GILROY
– Students enrolled in Gilroy’s charter high school could be
housed in a new, permanent building as early as next fall. In a
plan that Gilroy Unified School District officials call
”
ambitious,
”
El Portal Leadership Academy will likely begin construction next
spring and complete the project during the summer months.
By Lori Stuenkel
GILROY – Students enrolled in Gilroy’s charter high school could be housed in a new, permanent building as early as next fall. In a plan that Gilroy Unified School District officials call “ambitious,” El Portal Leadership Academy will likely begin construction next spring and complete the project during the summer months.
“We were a little bit surprised to see how quickly they were moving to make the improvements, but we’re glad that they’re doing it,” said Jaime Rosso, GUSD trustee and board liaison to El Portal. “They’re pretty excited about getting their project off the ground.”
The school, presently located at 240 Swanston Lane on the north end of the South Valley Middle School campus, will construct a permanent building on a 2.5-acre parcel of GUSD land adjacent to Community Day School, at 275 I.O.O.F. Ave.
In passing Measure I under Proposition 39, GUSD is legally required to provide facilities for El Portal, which is run by the Mexican-American Community Services Agency. The district has already allocated bond funds for the project, Superintendent Edwin Diaz said. In its 25-year Facilities Master Plan, GUSD budgeted $1.5 million over three years to expand El Portal in 2004-06.
“I think it’s costing them a little bit more than that, so they’re going to have to supplement the construction costs,” Diaz said.
Diaz did not know the actual cost of the modular building.
El Portal Principal Noemi Garcia Reyes refused to comment for this story. Other MACSA officials did not return phone calls by deadline.
The 133 freshman and junior classes now occupy five permanent classrooms and four portables moved to the site from Eliot Elementary School. The new permanent facility will be a two-story modular building that is largely prefabricated and assembled on site, said Charlie Van Meter, GUSD’s director of facilities and maintenance operations.
The two-story building would have an initial capacity of 260 students with a final capacity of about 330 following the addition of two more classrooms. If the school fills each of its three class levels to capacity next year, it could have 240 students enrolled and a maximum of 320 students in 2006-07.
“We’re providing them the district grounds to be able to build the facility, being that it’s servicing students from our community,” Rosso said.
GUSD is focusing on providing the classroom space because most future El Portal students are currently enrolled in Gilroy schools and are already housed by the district.
“The question is, ‘What if down the road El Portal no longer exists as a charter school?’ Then the class space we provided would have to refer back to the district,” Diaz said.

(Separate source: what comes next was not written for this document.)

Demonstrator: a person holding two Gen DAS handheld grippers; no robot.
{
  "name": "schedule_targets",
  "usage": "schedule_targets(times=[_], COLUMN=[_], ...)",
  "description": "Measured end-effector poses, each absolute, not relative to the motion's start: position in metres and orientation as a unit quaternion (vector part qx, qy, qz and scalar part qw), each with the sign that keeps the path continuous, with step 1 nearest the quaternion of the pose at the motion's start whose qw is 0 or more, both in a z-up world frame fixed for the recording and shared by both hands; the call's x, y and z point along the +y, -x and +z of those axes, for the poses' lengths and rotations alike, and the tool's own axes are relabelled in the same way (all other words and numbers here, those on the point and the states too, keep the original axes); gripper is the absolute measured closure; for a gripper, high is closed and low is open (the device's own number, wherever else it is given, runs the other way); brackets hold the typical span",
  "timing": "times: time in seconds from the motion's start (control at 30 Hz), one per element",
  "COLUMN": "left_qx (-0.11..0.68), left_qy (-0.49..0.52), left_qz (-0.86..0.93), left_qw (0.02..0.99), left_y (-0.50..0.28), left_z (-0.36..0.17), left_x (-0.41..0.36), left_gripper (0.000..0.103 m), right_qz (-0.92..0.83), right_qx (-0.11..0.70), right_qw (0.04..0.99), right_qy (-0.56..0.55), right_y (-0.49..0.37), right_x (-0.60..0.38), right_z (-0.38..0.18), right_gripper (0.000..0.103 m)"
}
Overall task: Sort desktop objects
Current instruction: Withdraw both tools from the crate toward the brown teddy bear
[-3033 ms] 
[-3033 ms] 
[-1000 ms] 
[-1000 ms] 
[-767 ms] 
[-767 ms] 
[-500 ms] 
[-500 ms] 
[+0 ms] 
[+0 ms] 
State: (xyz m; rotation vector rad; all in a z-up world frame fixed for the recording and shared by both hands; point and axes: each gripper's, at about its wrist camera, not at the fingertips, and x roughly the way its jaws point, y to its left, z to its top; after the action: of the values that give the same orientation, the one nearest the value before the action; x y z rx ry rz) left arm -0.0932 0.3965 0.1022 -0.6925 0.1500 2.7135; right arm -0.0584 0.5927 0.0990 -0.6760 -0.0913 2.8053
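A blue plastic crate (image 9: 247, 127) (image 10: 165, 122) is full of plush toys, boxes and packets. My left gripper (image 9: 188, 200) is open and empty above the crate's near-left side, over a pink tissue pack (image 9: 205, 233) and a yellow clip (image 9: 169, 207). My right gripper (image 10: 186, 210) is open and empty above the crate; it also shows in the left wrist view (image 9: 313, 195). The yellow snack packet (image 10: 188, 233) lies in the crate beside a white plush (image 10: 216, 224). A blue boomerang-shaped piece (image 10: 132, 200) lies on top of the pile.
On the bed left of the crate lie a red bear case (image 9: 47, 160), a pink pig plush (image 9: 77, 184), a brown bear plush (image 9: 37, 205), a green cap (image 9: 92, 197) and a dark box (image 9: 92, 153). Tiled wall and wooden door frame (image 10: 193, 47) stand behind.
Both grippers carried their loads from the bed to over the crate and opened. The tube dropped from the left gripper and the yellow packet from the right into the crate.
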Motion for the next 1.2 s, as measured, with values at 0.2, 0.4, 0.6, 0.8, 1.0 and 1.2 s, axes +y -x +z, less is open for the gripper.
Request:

Representatives from El Portal will present their building plans to the school board during its facilities study session on Dec. 15., because the move will likely require GUSD to complete part of it’s facilities master plan sooner than anticipated.
“As we look at implementing our master plan, we can look at whether or not we would need to revise any of our current projects to accommodate their needs,” Diaz said.

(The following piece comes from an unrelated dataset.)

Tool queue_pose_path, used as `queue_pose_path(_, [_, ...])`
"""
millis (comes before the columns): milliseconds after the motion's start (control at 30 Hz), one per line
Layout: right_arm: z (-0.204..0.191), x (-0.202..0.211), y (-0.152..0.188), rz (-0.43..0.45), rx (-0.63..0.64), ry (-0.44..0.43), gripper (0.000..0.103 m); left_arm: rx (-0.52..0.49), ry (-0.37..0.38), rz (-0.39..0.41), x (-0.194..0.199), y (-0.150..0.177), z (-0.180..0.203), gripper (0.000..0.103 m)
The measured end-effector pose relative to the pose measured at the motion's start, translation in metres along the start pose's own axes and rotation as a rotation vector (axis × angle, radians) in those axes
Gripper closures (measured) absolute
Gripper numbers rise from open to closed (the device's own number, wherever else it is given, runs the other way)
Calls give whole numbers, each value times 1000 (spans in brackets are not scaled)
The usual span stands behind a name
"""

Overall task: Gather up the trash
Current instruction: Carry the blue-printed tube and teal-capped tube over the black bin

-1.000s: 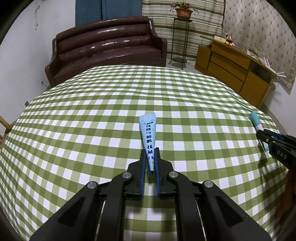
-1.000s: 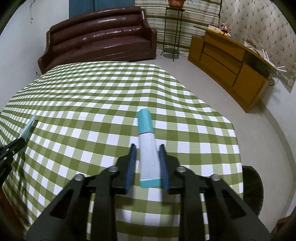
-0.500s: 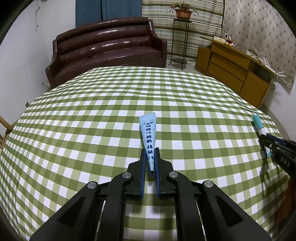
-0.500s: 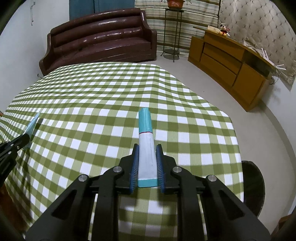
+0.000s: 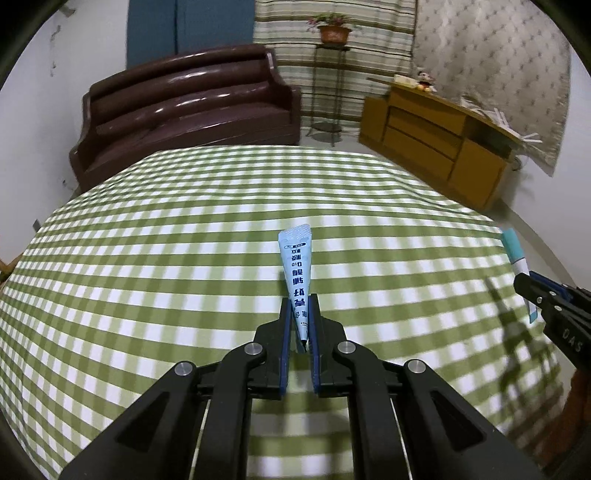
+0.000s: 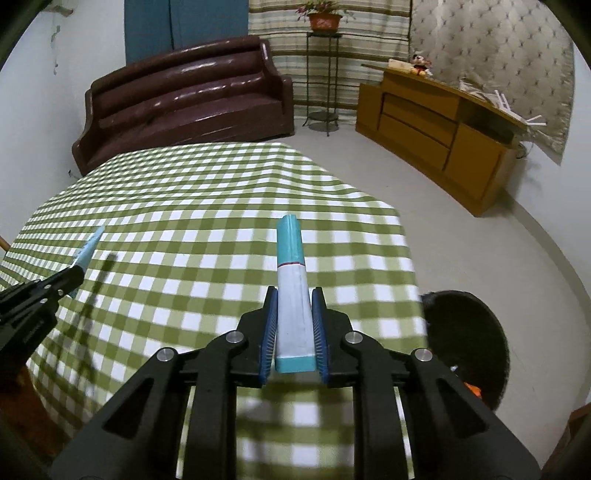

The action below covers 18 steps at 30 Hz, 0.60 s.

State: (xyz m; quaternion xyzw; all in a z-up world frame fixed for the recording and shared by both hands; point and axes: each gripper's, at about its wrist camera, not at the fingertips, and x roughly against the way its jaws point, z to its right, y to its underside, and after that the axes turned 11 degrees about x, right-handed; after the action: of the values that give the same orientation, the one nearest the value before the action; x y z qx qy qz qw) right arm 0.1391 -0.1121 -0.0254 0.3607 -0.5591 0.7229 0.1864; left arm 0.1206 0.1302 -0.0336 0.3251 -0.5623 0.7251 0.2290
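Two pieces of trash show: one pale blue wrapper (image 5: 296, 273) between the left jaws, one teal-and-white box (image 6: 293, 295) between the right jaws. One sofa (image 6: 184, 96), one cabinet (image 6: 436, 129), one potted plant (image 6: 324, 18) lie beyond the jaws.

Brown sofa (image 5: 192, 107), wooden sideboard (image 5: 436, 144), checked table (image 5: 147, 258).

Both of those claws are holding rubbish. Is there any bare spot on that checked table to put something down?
Nearly all of the checked tablecloth is bare, from the sofa side to the near edge. Only the left gripper with its blue wrapper and the right gripper with its teal box hang above it.
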Motion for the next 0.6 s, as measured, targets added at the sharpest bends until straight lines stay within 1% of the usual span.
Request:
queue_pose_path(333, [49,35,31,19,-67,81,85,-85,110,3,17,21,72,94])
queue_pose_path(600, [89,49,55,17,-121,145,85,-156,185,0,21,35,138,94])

The school is planning to break ground on the modular building in April and complete it by the start of school in late August.
“That’s why it’s a pretty ambitious time schedule, and that’s why we’re looking at it now,” Diaz said.
El Portal’s new location will require GUSD to build a new bus access road from the transportation depot at 8067 Swanston Lane to I.O.O.F. because it would block how buses currently access I.O.O.F.
District officials are working with city traffic engineers to develop a better way to route buses in and out of the depot.
“It’s just a disaster in there,” Van Meter said.
“And that will create a separation between the charter school and the rest of the South Valley campus,” Diaz said, which will make El Portal more independent.
Pushing forward the new bus access should not significantly impact the district’s master plan, Diaz said. Facilities staff are analyzing the impact of completing the project next year and will report during the facilities study session.
“It was in the master plan to do it all along, and what this will do is expedite it, and we will do it sooner,” Van Meter said.